The sixth seed proved to be an unstoppable force on the grass with a 55-minute win which left the Canadian challenger no chance. Kvitova let her emotions show as she grasped the winner's trophy after the win, which will take her back into the ranking top five.
"This was a tough match, but I was mentally strong. I've already played a final here but you never know what can happen," said the winner.
"I had good tactics from my coach. I wanted to be here again with the trophy.
"I can't say this Wimbledon title is more special than my first, but after three years, to get it again is absolutely amazing."

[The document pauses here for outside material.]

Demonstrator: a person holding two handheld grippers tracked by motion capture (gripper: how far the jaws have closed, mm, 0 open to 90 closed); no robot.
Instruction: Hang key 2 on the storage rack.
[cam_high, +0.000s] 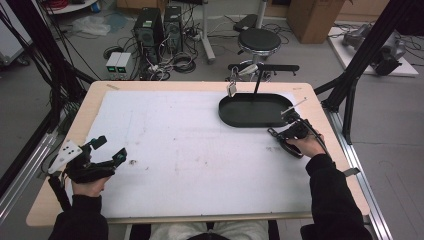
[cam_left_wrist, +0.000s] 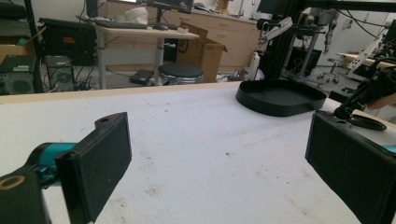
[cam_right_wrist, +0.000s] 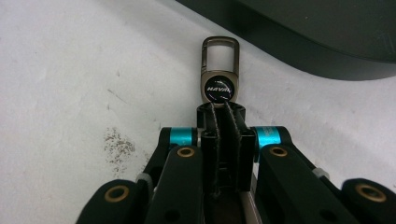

Bouchard, 20, who had come into the final without the loss of a set, will step up to seventh on the WTA list, highest ever for any Canadian.
The 2012 junior Wimbledon winner was run down by Kvitova, who could not put a foot wrong in the rout. She fired 28 winners and broke on six of 13 chances in the one-way affair.
"Sometimes an opponent plays better than you and that's what happened today," said Bouchard.
"I started well, but she was right in there. I wasn't able to play my game.
"She took all of the chance away from me. She put me under a lot of pressure. I didn't have many opportunities.
"I'm disappointed with the loss, but I also realise how far I've come already. I believe that I can be at the top level."
Watching from the Royal Box were retired 2013 winner Marion Bartoli and Britain's Princess Eugenie, after whom Bouchard is named.
Sixth seed Kvitova, her right thigh heavily strapped, had taken immediate control of the match as she beat Bouchard for the second time in as many meetings.
The Czech needed less than half an hour to win the opening set after breaking twice for 5-2 and losing her serve in the eighth game, before taking the set on a third chance.
In the second, the pressure continued as Kvitova romped home all but unchallenged by an opponent who could not penetrate her armour.
Kvitova secured victory on a cross-court winner which Bouchard could not touch.